# What is being asked
In the lines below, look for "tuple". Copy each line where it appears.

# Material for this exercise
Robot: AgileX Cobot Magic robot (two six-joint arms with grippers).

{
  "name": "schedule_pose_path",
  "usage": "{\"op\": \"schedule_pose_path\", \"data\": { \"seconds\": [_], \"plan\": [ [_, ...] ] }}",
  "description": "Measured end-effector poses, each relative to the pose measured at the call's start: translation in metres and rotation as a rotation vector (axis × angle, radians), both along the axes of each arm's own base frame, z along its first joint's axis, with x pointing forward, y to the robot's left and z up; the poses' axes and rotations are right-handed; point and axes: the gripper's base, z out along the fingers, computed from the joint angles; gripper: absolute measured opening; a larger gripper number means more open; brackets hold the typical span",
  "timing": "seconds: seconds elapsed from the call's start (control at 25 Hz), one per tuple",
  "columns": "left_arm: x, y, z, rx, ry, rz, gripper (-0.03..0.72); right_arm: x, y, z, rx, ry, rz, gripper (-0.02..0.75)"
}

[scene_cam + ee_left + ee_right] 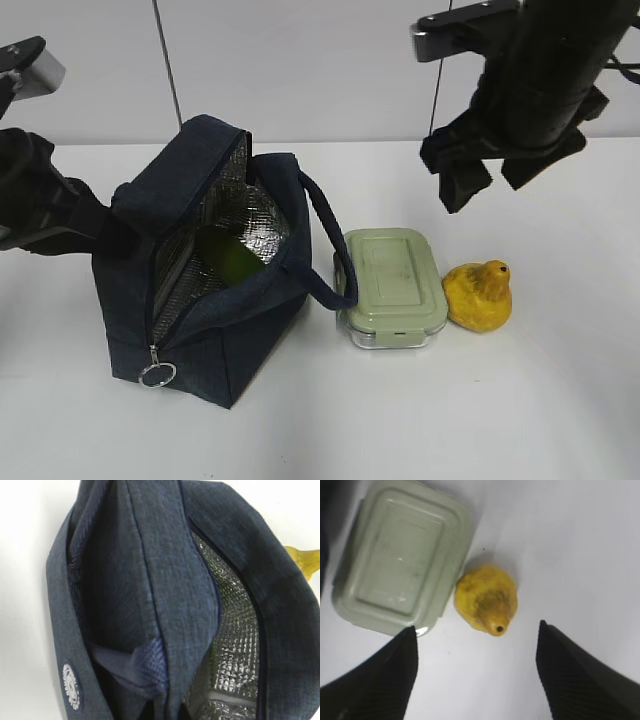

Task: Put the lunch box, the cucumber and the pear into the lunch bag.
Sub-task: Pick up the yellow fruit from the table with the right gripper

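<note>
Pear (486,599) next: our right gripper (476,672) hovers above it, jaws spread; we centre, drop straight, avoiding the lunch box (402,555) at nine o'clock.

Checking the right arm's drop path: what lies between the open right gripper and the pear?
Nothing. In the right wrist view, bare white table separates the right gripper from the pear.

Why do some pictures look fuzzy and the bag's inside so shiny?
Exterior view: sharp, and the lunch bag's foil lining glints. Left wrist view: too close, so the fabric blurs. Right wrist view: the pear is slightly soft, casting a faint shadow on the white table.
</note>
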Motion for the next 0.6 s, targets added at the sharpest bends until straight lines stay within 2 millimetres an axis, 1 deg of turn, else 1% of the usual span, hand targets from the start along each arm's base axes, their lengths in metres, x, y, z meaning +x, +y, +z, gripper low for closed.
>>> {"op": "schedule_pose_path", "data": {
  "seconds": [0.08, 0.16, 0.24, 0.44, 0.6],
  "plan": [
    [0.0, 0.0, 0.0, 0.0, 0.0, 0.0, 0.001, 0.005, -0.012, -0.008, -0.018, 0.051, -0.02, 0.571],
    [0.0, 0.0, 0.0, 0.0, 0.0, 0.0, 0.001, 0.008, -0.016, -0.017, -0.036, 0.098, -0.026, 0.571],
    [0.0, 0.0, 0.0, 0.001, 0.0, 0.0, 0.001, 0.013, -0.015, -0.031, -0.047, 0.142, -0.022, 0.571],
    [0.0, 0.0, 0.0, 0.006, -0.001, -0.002, 0.001, 0.021, -0.011, -0.055, -0.061, 0.208, -0.009, 0.568],
    [0.0, 0.0, 0.0, 0.007, -0.001, -0.003, 0.001, 0.026, -0.009, -0.071, -0.077, 0.248, 0.0, 0.516]
  ]
}}
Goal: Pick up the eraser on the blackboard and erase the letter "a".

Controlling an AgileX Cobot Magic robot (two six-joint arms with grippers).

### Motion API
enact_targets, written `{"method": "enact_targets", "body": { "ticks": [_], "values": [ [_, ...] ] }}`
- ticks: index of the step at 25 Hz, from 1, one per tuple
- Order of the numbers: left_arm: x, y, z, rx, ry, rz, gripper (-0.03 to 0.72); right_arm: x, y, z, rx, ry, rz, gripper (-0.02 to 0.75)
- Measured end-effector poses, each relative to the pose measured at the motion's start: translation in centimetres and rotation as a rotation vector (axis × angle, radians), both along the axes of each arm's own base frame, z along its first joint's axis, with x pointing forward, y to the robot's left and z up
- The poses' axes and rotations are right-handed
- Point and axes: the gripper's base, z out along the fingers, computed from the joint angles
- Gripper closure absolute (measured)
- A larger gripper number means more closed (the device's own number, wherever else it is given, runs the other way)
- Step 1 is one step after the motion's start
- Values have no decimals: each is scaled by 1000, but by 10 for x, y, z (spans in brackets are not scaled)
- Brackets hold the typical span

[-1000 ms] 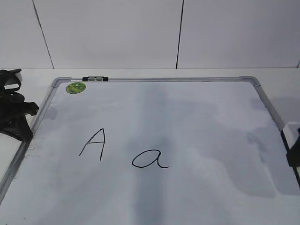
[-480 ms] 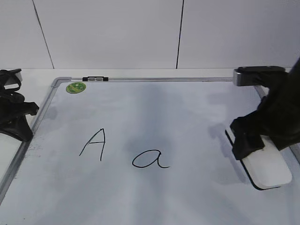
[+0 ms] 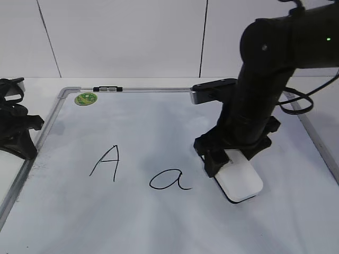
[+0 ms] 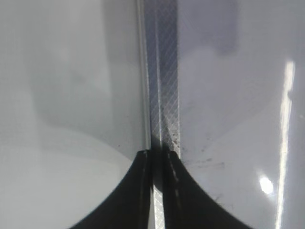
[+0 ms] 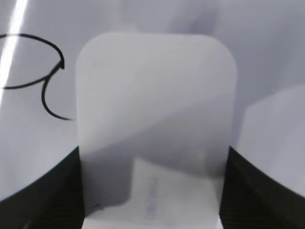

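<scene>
- The blackboard (image 3: 63, 222) lies flat on the counter (image 3: 37, 83); its writing surface is white, framed in silver-grey metal with rounded corners.
- The eraser (image 3: 241, 181), a white rounded block with a thin dark underside, sits low over the board surface just right of the letter "a" (image 3: 169, 180). The exterior view shows a narrow gap between the two; whether the underside touches the board cannot be told.
- The right hand (image 3: 229, 159) is clenched on the eraser. In the right wrist view its dark fingers (image 5: 45, 191) press against both long sides of the white block (image 5: 157, 109), and the tail of the letter "a" (image 5: 45, 90) curls just to the left of the block.
- The right arm (image 3: 265, 79) descends from the upper right and crosses the right half of the board.
- A capital "A" (image 3: 106, 163) is written to the left of the letter "a", apart from it.
- The left hand (image 4: 157, 191) rests at the left edge of the board. In the left wrist view its two dark fingers (image 4: 136, 191) are pressed nearly together over the metal frame (image 4: 162, 71), gripping nothing.
- At the far left corner of the board sit a round green sticker (image 3: 85, 98) and, on the far rail of the frame, a black clip (image 3: 107, 89).
- A white panelled wall (image 3: 122, 37) stands behind the counter.
</scene>
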Motion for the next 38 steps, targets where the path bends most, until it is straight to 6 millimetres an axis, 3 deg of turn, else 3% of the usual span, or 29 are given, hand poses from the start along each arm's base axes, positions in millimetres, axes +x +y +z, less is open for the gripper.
{"method": "enact_targets", "body": {
  "ticks": [9, 16, 20, 32, 38],
  "values": [
    [0, 0, 0, 0, 2, -1, 665, 21, 33, -22, -28, 37, 52, 175],
    [0, 0, 0, -1, 4, -1, 664, 18, 50, -32, -75, 45, 129, 175],
    [0, 0, 0, -1, 4, -1, 664, 10, 63, -32, -88, 31, 186, 175],
    [0, 0, 0, -1, 4, -1, 664, -44, 132, -29, -34, 49, 430, 175],
    [0, 0, 0, -1, 4, -1, 664, -44, 134, -29, -58, 39, 437, 175]
  ]
}}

# Finished exercise
  "timing": "seconds: seconds elapsed from the call's start (control at 25 Hz), one per tuple",
- ticks: index of the step at 25 Hz, from 1, one per tuple

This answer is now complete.